O Guarda-Costas (The Bodyguard)

 


Sempre achei que filmes sobre proteção pessoal e dever profissional correm o risco de cair no clichê exagero do "macho invencível". Mas quando parei numa noite dessas para rever esse clássico dos anos 90, me peguei preso do começo ao fim. A história acerta em cheio ao colocar um profissional focado frente a frente com o caos do show business. É aquele tipo de produção que te faz pensar no valor da disciplina, no custo de manter a guarda alta e em como a presença certa no momento certo muda tudo.

Como nasceu o fenômeno O Guarda-Costas?

O projeto de O Guarda-Costas (título original: The Bodyguard) não surgiu do nada nos anos 90. O roteiro foi escrito nos anos 70 por Lawrence Kasdan e passou mais de uma década engavetado até que o próprio Kevin Costner resolvesse resgatar a ideia e bancar o filme. 

Lançado nos cinemas em 1992, sob a direção de Mick Jackson, o longa chegou como uma aposta de risco: juntar um dos maiores astros de Hollywood da época com uma gigante da música que nunca tinha atuado na vida, Whitney Houston. O resultado? Um sucesso de bilheteria que arrecadou mais de 400 milhões de dólares pelo mundo. Hoje, no IMDb, ele mantém uma nota sólida na casa dos 6.3/10, refletindo como se tornou um clássico cult querido pelo público, mesmo que a crítica da época tenha sido dura.

Quem está por trás dos personagens no elenco?

A química no elenco é a engrenagem que faz o suspense funcionar. De um lado, temos Frank Farmer, interpretado por Kevin Costner, um ex-agente do Serviço Secreto americano, extremamente metódico e frio na tomada de decisões. Do outro, Rachel Marron, vivida por Whitney Houston, uma popstar global que começa a receber ameaças de morte de um stalker misterioso. 

Completam o time nomes de peso como Gary Kemp (como o empresário Sy Spector), Bill Cobbs (o veterano Bill Devaney) e Ralph Waite (interpretando o pai de Frank). O legal é ver o contraste entre o estilo de vida espalhafatoso da cantora e a conduta discreta do segurança. Para dar o tom visual do filme, as gravações passaram por locações marcantes, como a mansão em Beverly Hills que serviu de casa para a protagonista e a famosa cabana na região montanhosa do Lago Tahoe, na Califórnia, onde o clímax da tensão acontece.

Por que a trilha sonora marcou tanto essa época?

Não dá para falar de The Bodyguard sem destacar o peso da música. A trilha sonora não é apenas um plano de fundo; ela impulsiona a narrativa e transformou o projeto em um gigante da indústria da música. 

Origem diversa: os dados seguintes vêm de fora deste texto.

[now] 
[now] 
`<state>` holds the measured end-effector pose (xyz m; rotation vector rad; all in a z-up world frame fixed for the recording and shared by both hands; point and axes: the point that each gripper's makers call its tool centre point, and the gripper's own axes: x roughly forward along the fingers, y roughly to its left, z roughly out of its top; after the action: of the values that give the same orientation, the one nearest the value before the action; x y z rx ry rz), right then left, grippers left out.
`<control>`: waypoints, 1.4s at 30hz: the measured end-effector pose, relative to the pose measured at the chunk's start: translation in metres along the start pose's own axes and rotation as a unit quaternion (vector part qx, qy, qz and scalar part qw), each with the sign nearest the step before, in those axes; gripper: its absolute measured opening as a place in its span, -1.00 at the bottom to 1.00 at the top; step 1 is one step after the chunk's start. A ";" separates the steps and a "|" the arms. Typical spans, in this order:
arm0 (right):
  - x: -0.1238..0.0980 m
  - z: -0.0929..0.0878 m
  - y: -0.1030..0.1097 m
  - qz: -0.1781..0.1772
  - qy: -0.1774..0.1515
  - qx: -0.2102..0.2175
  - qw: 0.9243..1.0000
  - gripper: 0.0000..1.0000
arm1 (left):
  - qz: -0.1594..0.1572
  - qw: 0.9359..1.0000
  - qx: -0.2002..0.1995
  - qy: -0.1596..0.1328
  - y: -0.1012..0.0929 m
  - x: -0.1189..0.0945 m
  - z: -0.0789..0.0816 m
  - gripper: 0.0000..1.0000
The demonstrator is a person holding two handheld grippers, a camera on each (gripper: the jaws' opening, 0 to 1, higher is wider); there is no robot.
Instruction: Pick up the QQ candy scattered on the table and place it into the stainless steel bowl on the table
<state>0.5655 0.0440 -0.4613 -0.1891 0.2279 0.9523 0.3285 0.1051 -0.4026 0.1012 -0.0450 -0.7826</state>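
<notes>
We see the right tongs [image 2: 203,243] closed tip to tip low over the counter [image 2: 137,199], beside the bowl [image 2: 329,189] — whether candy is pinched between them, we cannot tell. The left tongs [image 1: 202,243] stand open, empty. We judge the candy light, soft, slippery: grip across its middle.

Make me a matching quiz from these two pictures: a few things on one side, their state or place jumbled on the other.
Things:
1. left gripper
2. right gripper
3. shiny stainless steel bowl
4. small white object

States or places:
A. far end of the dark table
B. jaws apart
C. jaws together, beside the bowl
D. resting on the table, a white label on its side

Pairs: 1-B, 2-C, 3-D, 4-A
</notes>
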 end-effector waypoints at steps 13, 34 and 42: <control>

Comandada por Whitney Houston, a coletânea trouxe o clássico "I Will Always Love You" (originalmente escrito por Dolly Parton), que explodiu no topo das paradas mundiais. A produção conquistou nada menos que três Grammy Awards, incluindo Álbum do Ano, além de receber duas indicações ao Oscar de Melhor Canção Original por "I Have Nothing" e "Run to You". Foi um marco que uniu cinema e música de uma forma que raramente se vê hoje.

Quais curiosidades e bastidores tornam o filme especial?

Quando a gente olha os bastidores, percebe por que o filme transmite tanta autenticidade no dia a dia da proteção VIP:

·         O corte de cabelo icônico: Kevin Costner fez questão de adotar um corte de cabelo estilo militar bem alinhado para o personagem Frank Farmer, buscando passar a imagem exata de um ex-agente treinado. 

·         A famosa cena do cartaz: A foto antológica onde o guarda-costas carrega a cantora no colo sob a chuva não traz Whitney Houston de verdade. No dia do clique, a atriz já tinha ido embora, e quem posou nos braços de Costner foi sua dublê de corpo. 

·         Sugestão do clássico: Foi o próprio Costner quem sugeriu que Whitney cantasse "I Will Always Love You" à capela na introdução da faixa, criando a abertura mais marcante da história da música pop. 

Vale a pena rever o longa nos dias de hoje?

Analisando a obra com o olhar de hoje, a crítica sobre o filme se divide, mas o apelo com o espectador continua intacto. A direção de Mick Jackson acerta em construir o ambiente de vigilância, a tensão psicológica de estar sempre um passo à frente do perigo e o respeito mútuo que nasce entre duas pessoas de mundos opostos. 

A figura do protagonista passa aquela ideia clássica de profissionalismo e honra: o cara que não se deixa levar pela emoção para não falhar na missão. O filme mistura suspense com drama na medida certa e entrega exatamente o que promete, sem enrolação. Se você procura um bom suspense noventista, focado na arte da proteção pessoal e com uma trilha inesquecível, a obra continua valendo cada minuto.